------ Source information

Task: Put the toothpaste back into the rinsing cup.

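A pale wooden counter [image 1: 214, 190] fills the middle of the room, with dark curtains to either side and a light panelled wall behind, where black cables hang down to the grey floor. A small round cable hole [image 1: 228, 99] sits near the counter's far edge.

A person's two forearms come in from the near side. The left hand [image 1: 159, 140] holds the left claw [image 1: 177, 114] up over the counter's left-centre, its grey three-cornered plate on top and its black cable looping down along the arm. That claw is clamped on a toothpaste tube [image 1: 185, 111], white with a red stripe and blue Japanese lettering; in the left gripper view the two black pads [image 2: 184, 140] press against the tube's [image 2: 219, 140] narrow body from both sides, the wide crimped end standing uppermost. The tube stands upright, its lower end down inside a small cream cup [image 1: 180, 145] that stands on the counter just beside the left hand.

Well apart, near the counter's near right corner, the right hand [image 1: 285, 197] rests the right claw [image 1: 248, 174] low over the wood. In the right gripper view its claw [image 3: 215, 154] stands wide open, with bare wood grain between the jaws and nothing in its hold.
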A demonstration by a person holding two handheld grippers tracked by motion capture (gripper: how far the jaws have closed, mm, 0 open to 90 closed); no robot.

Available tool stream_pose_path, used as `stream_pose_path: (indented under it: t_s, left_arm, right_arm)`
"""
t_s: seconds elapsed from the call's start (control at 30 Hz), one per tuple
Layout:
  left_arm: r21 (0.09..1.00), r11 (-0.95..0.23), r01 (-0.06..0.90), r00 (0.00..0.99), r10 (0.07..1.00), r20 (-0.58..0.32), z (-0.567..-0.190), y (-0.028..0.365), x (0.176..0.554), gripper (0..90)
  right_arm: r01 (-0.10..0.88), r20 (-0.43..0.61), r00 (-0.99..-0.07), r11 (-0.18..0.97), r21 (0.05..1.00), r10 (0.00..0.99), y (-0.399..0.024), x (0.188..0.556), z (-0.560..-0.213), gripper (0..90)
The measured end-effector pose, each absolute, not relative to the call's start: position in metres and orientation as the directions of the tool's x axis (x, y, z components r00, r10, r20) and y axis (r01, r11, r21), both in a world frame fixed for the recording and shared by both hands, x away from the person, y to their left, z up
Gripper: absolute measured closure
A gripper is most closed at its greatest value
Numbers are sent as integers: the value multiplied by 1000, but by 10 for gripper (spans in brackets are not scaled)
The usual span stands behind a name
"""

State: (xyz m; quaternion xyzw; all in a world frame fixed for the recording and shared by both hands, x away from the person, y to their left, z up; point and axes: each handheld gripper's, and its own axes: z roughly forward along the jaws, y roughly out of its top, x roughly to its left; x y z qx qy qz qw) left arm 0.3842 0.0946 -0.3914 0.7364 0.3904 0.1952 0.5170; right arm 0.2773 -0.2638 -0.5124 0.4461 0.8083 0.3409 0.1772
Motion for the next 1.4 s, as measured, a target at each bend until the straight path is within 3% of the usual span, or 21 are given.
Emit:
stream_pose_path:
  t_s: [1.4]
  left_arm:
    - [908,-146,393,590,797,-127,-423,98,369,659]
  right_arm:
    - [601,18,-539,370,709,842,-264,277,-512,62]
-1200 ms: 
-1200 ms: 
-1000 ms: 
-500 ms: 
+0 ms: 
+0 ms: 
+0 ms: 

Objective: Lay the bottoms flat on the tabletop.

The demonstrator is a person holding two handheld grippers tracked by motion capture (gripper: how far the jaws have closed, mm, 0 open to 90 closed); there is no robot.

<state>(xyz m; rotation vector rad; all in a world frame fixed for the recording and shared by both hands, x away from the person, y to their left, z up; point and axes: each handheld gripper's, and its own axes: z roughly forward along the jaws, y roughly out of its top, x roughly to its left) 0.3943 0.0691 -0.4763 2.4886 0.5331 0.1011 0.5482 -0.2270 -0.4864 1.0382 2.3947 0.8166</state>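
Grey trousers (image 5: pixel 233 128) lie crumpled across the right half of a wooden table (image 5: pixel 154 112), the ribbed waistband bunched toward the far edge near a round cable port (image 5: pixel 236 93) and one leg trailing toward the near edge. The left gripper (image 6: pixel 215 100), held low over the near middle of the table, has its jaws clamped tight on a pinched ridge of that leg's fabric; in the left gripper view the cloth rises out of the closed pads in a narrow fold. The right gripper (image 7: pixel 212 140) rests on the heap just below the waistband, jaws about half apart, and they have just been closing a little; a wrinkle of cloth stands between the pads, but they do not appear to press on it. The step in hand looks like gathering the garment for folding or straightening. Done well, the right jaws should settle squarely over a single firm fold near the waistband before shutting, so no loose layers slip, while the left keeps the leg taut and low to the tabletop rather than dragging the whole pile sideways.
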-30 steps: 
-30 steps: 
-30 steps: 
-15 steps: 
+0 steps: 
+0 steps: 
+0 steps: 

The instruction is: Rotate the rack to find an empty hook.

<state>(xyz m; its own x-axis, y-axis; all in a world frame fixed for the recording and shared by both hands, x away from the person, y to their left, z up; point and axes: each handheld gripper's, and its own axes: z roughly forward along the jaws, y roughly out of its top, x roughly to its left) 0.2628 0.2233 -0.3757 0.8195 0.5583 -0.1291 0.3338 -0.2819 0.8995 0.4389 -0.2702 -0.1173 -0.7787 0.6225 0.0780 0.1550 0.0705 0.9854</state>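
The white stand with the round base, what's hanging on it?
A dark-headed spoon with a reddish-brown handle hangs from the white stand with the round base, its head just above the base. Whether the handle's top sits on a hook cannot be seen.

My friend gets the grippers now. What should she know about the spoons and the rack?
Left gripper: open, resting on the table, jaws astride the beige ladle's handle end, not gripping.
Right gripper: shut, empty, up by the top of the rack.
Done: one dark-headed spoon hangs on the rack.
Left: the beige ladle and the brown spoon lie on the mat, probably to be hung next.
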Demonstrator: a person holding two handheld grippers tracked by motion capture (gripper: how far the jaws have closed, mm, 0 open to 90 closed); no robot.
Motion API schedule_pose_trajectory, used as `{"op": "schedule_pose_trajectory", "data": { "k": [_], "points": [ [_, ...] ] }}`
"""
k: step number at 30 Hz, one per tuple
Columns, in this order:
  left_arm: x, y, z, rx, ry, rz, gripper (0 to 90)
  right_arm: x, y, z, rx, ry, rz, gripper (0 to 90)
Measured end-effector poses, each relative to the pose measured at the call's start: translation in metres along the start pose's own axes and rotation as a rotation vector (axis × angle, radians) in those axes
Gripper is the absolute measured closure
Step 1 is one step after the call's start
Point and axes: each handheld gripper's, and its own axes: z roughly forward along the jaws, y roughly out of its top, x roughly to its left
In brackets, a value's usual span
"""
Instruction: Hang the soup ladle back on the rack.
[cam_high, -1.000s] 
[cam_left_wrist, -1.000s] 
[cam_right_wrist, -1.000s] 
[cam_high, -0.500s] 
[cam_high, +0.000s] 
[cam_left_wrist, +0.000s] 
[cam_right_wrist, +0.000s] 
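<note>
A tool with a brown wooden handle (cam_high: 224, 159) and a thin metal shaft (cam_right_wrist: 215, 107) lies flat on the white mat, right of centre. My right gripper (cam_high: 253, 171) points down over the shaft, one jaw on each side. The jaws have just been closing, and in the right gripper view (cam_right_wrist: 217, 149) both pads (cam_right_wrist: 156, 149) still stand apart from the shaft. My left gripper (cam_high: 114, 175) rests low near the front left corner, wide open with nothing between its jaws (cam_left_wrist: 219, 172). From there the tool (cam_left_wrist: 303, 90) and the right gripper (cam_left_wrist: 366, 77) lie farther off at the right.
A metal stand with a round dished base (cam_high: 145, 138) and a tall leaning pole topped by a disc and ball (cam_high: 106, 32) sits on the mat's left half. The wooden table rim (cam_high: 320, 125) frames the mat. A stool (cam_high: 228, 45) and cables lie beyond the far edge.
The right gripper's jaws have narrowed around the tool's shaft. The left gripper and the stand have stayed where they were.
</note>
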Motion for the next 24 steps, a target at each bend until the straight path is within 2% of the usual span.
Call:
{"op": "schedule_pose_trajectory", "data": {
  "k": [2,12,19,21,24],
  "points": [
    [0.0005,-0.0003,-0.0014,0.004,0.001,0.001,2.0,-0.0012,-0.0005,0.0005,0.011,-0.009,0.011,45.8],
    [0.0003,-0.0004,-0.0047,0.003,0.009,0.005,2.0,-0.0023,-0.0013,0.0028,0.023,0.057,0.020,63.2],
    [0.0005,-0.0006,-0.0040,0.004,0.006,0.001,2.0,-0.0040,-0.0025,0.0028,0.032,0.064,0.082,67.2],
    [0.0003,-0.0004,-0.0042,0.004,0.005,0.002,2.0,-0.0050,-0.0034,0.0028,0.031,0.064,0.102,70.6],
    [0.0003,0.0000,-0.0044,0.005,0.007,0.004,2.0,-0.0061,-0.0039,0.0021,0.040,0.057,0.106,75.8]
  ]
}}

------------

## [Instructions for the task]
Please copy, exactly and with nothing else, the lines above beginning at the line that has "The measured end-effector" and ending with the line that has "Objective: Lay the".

## [Task output]
The measured end-effector pose, each absolute, not relative to the call's start: position in metres and orientation as the directions of the tool's x axis (x, y, z components r00, r10, r20) and y axis (r01, r11, r21), both in a world frame fixed for the recording and shared by both hands, x away from the person, y to their left, z up
Gripper: absolute measured closure
A gripper is most closed at its greatest value
Numbers are sent as integers: the value multiplied by 1000, but by 10 for gripper (spans in brackets are not scaled)
The usual span stands behind a name
"""

State: (xyz m; quaternion xyzw; all in a world frame fixed for the recording and shared by both hands, x away from the person, y to their left, z up; point and axes: each handheld gripper's, and its own axes: z roughly forward along the jaws, y roughly out of its top, x roughly to its left; x y z qx qy qz qw) left arm 0.3842 0.0946 -0.3914 0.7364 0.3904 0.1952 0.5170; right arm 0.2773 -0.2638 -0.5124 0.4461 0.8083 0.3409 0.1772
Motion for the next 1.4 s, as measured, a target at each bend until the straight path is within 3% of the usual span, or 21 are given.
Emit:
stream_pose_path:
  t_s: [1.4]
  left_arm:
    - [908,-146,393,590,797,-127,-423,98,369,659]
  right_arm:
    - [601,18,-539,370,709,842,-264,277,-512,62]
-1200 ms: 
-1200 ms: 
-1000 ms: 
-500 ms: 
+0 ms: 
+0 ms: 
+0 ms: 

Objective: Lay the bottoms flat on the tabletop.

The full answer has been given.